- _TASK DETAILS_
Within the listing below, show every line that contains the word "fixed".

- _SOURCE MATERIAL_
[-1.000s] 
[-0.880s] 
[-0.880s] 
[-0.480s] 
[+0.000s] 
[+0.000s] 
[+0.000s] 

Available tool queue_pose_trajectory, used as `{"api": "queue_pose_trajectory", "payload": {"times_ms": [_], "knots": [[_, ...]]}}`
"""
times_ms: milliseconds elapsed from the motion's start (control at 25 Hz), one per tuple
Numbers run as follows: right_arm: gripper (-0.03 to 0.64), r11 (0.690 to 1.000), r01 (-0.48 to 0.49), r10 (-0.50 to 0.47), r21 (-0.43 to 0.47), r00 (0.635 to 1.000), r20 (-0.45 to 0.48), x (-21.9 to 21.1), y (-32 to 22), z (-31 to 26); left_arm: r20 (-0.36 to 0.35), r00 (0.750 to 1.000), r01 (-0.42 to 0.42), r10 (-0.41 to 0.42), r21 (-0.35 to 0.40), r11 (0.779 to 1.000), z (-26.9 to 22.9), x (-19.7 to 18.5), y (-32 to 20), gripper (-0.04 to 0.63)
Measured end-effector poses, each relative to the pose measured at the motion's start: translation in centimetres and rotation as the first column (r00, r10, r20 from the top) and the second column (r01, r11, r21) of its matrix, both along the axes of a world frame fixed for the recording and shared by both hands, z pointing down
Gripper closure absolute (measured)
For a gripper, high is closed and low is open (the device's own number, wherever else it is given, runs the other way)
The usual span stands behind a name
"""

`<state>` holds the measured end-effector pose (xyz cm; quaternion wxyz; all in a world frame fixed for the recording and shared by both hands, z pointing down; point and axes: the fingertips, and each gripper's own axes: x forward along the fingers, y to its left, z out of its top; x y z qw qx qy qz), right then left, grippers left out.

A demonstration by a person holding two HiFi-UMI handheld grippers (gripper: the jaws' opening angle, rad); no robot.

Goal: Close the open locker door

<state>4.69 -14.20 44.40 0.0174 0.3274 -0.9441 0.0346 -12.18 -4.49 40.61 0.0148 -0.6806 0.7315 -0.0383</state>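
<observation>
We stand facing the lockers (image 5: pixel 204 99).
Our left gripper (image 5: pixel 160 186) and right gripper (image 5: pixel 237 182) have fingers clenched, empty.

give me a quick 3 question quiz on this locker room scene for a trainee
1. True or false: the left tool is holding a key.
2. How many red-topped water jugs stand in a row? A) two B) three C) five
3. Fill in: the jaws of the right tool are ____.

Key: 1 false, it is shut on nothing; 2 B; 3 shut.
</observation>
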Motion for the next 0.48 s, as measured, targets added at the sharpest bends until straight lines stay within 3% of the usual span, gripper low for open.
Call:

- _WRITTEN REPLY_
Measured end-effector poses, each relative to the pose measured at the motion's start: translation in centimetres and rotation as the first column (r00, r10, r20 from the top) and the second column (r01, r11, r21) of its matrix, both along the axes of a world frame fixed for the recording and shared by both hands, z pointing down
`<state>` holds the measured end-effector pose (xyz cm; quaternion wxyz; all in a world frame fixed for the recording and shared by both hands, z pointing down; point and axes: the fingertips, and each gripper's own axes: x forward along the fingers, y to its left, z out of its top; x y z qw qx qy qz), right then left, grippers left out.

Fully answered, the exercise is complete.